Lipa SHA Pole Pole Driving Fairness and Access in Healthcare – Aden Duale

Health Cabinet Secretary Aden Duale has lauded Lipa SHA Pole Pole as a game-changer in delivering affordable healthcare to Kenyans in the informal sector.

The model is part of the government’s new approach under Taifa Care—anchored in equity, transparency, and accountability.

With Lipa SHA Pole Pole, contributors can pay daily, weekly, or monthly depending on their income flow. This flexible system respects how people earn and supports their access to care,” said CS Duale,” Duale said.

Over 1.8 million informal sector contributors have already enrolled and made payments—surpassing previous enrolment trends,” he added.

Taifa Care replaces the former health insurance model with a more inclusive structure, where 95% of contributions go directly to healthcare services.

SHA also ensures prompt reimbursements to hospitals by the 14th of every month, enhancing trust and service delivery.

Administrative costs under SHA are capped at 5%, and contributions are determined through means testing—ensuring fairness across income levels.

Lipa SHA Pole Pole is about equal opportunity. Whether you earn daily or monthly, you are part of the national health protection system,” CS Duale emphasized during a media briefing update on Monday, June 16, 2025.

Health CS Aden Duale during a media briefing on June 16, 2025. Photo: Ministry of Health/Facebook.

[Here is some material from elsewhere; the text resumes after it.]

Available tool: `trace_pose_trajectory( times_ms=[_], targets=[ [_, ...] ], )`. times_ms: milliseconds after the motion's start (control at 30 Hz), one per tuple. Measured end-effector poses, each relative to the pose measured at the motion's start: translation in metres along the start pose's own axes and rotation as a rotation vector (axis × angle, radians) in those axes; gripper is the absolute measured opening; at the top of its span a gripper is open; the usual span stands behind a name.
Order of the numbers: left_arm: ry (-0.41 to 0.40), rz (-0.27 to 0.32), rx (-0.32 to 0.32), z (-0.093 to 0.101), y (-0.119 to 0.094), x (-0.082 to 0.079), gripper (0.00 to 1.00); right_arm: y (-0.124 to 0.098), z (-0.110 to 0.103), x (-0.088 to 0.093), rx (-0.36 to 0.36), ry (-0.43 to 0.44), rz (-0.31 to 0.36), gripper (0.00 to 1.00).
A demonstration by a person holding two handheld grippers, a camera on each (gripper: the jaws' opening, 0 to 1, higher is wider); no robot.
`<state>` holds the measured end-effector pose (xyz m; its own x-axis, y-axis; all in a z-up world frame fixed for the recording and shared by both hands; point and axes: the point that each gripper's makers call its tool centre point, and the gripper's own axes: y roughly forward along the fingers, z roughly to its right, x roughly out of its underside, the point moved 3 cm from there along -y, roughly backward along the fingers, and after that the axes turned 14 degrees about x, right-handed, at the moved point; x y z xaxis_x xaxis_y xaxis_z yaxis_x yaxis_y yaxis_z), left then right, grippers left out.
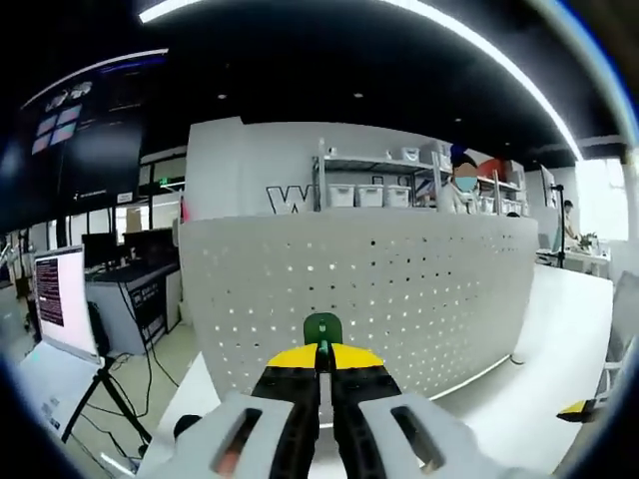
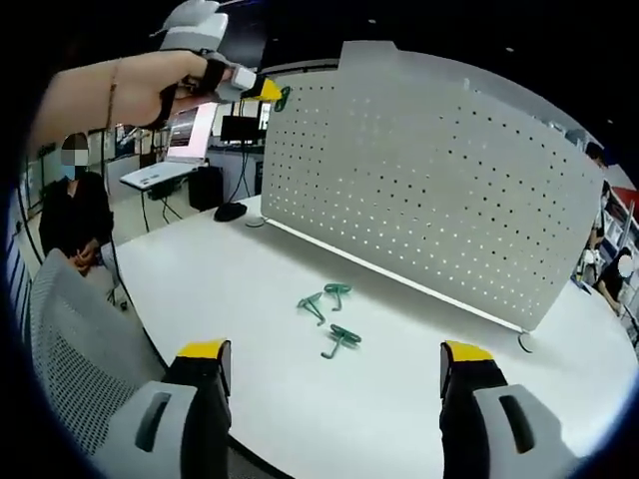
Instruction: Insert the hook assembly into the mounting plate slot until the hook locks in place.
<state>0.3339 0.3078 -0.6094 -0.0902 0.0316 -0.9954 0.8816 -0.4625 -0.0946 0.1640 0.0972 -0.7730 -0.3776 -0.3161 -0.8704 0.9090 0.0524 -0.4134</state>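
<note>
Left gripper view: hook held up to the pegboard, not yet in

Left gripper [image 1: 321, 371] has its jaws clenched on a green hook [image 1: 322, 327], the hook's rounded end sticking up past the yellow tips. It points straight at the white pegboard [image 1: 399, 289], which is the mounting plate here. The hook looks near the board face but apart from it; whether it touches a hole I can't tell. Holding it by the lower end leaves the insertion end free, which is probably why the grip sits low.

In the right gripper view the left gripper [image 2: 262, 90] shows at the upper left, held in a person's hand [image 2: 150, 85], with the hook [image 2: 283, 97] just beside the pegboard's [image 2: 429, 170] top left corner. So the target looks like a hole in the upper rows near that edge.

Right gripper [image 2: 334, 364] is released, jaws wide apart and empty, hovering low over the white table [image 2: 220, 289]. It seems parked back so both board and spares stay in frame.

Spare hooks [image 2: 329, 314], three or so, green, lie loose on the table in front of the board, well apart from either gripper.

Around: a grey mesh chair [image 2: 75, 339] at the table's near edge, a seated person [image 2: 70, 215] behind it, a monitor [image 1: 60, 299] on a stand and shelves [image 1: 369, 180] beyond the board. Nothing sits between hook and board. Judgement: insertion stage, lock not yet reached.
</note>
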Motion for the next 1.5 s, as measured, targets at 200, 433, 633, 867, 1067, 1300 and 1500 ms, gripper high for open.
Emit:
trace_pose_trajectory(
  times_ms=[200, 433, 633, 867, 1067, 1300, 1500],
  targets=[
    [0.029, 0.024, -0.024, -0.009, 0.012, -0.013, 0.01, 0.000, -0.004, 0.000, -0.018, 0.004, 0.001, 0.84],
    [0.050, 0.053, -0.039, -0.012, 0.032, -0.025, 0.01, 0.001, 0.000, 0.000, -0.002, -0.017, -0.002, 0.83],
    [0.058, 0.058, -0.061, -0.017, 0.047, -0.031, 0.01, 0.001, 0.001, -0.001, -0.001, -0.001, 0.002, 0.83],
    [0.053, 0.088, -0.077, -0.026, 0.066, -0.042, 0.01, 0.001, -0.001, 0.000, -0.012, 0.000, -0.006, 0.82],
    [0.062, 0.099, -0.089, -0.030, 0.080, -0.047, 0.01, 0.002, -0.001, 0.001, -0.014, 0.003, -0.008, 0.81],
    [0.047, 0.105, -0.104, -0.033, 0.090, -0.044, 0.01, 0.002, -0.002, 0.002, -0.025, 0.004, -0.014, 0.79],
    [0.051, 0.111, -0.101, -0.033, 0.095, -0.045, 0.01, 0.003, -0.002, 0.003, -0.027, 0.007, -0.019, 0.79]
  ],
)
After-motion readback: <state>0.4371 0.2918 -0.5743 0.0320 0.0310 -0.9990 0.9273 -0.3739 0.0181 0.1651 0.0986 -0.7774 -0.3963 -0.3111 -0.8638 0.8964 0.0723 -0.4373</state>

Meanwhile, the CS said Kenya’s UHC agenda under Taifa Care was backed by strong investments in human resources and strategic partnerships with the private sector.

Duale highlighted some of the efforts the Kenya Kwanza administration has made to ensure the sector is adequately funded.

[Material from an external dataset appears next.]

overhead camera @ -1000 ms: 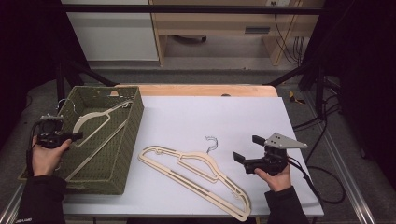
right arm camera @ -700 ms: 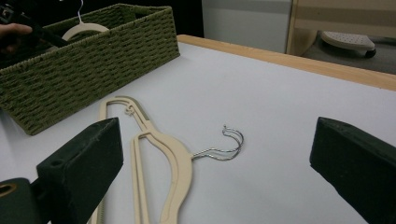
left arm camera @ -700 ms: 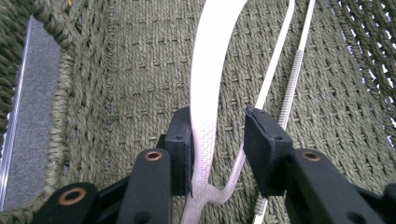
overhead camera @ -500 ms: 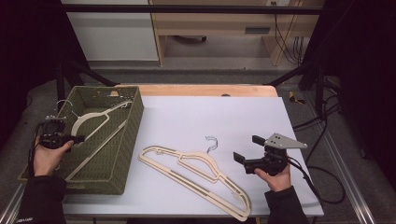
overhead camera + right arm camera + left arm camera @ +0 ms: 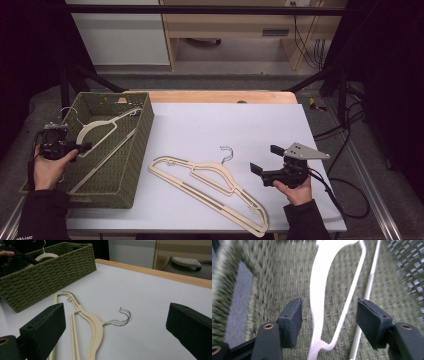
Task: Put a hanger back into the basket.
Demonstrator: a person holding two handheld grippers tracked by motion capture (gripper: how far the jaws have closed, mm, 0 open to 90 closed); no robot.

Budget allocation for health sector in Kenya

He noted that to support health workforce sustainability, the Ministry had allocated Ksh 6.2 billion for UHC contract health workers, Ksh 1.75 billion for arrears and RTWF agreements, as well as Ksh 4.2 billion to deploy new interns (doctors, pharmacists, clinical officers).

Additionally, Ksh 3.2 billion has been allocated for training and stipends of Community Health Promoters.

This is a government that acts, not just talks. We are investing in the people who deliver care,” said CS Duale.

Moreover, Ksh 13 billion has been allocated for Primary Healthcare, with Ksh 8 billion earmarked for Emergency, Chronic, and Critical Care.

The Ministry is also expanding access through private sector partnerships with Aga Khan University Hospital and The Nairobi Hospital are now offering oncology and renal services—including kidney transplants—at SHA tariff rates with no out-of-pocket costs.

A partnership with Roche Pharmaceuticals has reduced the cost of breast cancer drug Herceptin from Ksh 120,000 to Ksh 40,000,” the CS noted.

These partnerships show our seriousness in lowering the cost of care and enhancing access,” he added.